The fund had plunged from $210 million in 2007 to $151.8 million before Morgan Stanley took over as pension advisor in October 2008.
At the end of 2012, the first year of the county’s home rule government structure, the fund was valued at approximately $202.2 million, Swetz said.
Since then, the fund value has increased approximately 50%, said Swetz, who is among the county Retirement Board members overseeing the fund.
The fund had positive returns eight years since 2012, including this year to date, he said.
“Since 2017, many changes were made to both the plan composition as well as the plan funding and pricing,” Swetz said, crediting county council for making “critical decisions.”
He cited the administration and council’s decision to use $8.6 million from one-time revenue windfalls in 2017 to make a double pension subsidy payment, correcting a decade-old deferral problem that had caused the fund to miss out on investment earnings.
The administration also has been paying subsidies earlier, instead of waiting until the end of each year, to get money into the fund faster, he said.
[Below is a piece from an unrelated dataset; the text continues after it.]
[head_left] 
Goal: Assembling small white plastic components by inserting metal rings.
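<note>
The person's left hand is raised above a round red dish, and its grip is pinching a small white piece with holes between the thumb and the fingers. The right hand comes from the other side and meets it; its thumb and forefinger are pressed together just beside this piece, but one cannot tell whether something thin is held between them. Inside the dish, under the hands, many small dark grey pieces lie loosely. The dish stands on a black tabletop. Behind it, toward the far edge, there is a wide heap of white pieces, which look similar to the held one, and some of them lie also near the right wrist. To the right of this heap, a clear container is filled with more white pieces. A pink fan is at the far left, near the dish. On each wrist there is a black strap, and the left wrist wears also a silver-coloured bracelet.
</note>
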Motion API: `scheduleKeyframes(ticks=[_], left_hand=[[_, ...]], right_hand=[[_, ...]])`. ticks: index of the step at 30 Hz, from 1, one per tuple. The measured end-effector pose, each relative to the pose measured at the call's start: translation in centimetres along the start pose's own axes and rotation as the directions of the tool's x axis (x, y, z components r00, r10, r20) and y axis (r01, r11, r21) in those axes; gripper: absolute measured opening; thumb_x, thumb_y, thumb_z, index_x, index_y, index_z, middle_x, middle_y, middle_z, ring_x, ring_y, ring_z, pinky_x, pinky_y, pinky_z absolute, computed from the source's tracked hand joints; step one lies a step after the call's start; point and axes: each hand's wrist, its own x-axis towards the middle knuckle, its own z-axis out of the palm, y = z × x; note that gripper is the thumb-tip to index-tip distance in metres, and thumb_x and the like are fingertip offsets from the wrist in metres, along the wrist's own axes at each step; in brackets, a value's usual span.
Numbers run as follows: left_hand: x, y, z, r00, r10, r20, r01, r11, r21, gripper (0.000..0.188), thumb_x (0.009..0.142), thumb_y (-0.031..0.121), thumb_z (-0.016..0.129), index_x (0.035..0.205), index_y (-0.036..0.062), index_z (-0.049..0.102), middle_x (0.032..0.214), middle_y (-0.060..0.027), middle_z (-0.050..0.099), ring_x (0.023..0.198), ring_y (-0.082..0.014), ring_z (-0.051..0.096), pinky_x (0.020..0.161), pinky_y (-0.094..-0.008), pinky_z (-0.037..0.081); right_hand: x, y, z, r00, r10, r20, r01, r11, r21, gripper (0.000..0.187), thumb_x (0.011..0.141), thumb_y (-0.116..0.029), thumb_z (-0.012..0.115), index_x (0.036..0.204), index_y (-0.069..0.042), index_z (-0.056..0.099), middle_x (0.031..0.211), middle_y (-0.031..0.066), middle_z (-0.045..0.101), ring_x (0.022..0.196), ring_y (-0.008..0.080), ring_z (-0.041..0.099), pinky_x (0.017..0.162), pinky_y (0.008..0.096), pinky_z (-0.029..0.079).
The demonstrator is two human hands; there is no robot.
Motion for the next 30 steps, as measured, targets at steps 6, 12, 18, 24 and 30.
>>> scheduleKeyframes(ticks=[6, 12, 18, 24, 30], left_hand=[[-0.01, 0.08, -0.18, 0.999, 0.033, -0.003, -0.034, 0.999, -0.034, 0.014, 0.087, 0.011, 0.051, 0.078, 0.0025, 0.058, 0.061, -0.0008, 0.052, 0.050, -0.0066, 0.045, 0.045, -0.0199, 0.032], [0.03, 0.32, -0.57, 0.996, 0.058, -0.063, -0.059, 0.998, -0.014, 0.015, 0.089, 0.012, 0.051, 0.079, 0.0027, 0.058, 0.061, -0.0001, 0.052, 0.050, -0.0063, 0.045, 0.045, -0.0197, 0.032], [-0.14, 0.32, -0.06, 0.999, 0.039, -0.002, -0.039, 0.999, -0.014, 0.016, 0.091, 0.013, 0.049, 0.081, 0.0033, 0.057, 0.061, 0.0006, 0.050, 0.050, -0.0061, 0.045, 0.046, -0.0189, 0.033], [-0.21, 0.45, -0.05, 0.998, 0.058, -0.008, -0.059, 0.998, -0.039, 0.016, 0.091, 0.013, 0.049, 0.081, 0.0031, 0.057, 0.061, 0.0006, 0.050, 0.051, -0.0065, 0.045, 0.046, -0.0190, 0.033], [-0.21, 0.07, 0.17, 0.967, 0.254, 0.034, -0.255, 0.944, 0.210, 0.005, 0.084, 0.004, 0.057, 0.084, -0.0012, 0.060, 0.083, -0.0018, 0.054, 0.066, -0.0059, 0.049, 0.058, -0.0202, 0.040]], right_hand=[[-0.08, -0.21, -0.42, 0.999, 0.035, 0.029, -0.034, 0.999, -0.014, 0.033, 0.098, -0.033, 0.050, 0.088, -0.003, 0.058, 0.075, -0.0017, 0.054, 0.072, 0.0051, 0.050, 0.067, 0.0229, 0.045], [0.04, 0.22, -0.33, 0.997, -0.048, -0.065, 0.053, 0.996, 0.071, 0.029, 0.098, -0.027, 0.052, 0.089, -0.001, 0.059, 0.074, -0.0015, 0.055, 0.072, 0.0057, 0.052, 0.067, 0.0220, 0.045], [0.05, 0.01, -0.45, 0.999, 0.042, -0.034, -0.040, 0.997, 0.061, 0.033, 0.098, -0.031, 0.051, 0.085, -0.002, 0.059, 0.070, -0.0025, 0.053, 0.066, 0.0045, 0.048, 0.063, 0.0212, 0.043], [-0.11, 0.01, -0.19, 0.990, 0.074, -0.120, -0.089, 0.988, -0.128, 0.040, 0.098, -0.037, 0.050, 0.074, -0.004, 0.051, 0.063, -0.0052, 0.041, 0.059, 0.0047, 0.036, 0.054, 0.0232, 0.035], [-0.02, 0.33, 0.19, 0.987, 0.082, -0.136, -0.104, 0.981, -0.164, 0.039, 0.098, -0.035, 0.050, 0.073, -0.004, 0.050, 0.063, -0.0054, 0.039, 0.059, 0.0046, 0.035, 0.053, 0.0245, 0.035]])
In another example, Swetz said the Retirement Board had voted to lower the fund’s assumed rate of return to 7% to make it more attainable.
This year’s taxpayer subsidy into the fund remained at $14.5 million, county officials have said.
Shoring up is necessary to close a shortfall that emerged years ago, when investment earnings and employee contributions stopped keeping pace with obligations for future pensions that are guaranteed by law.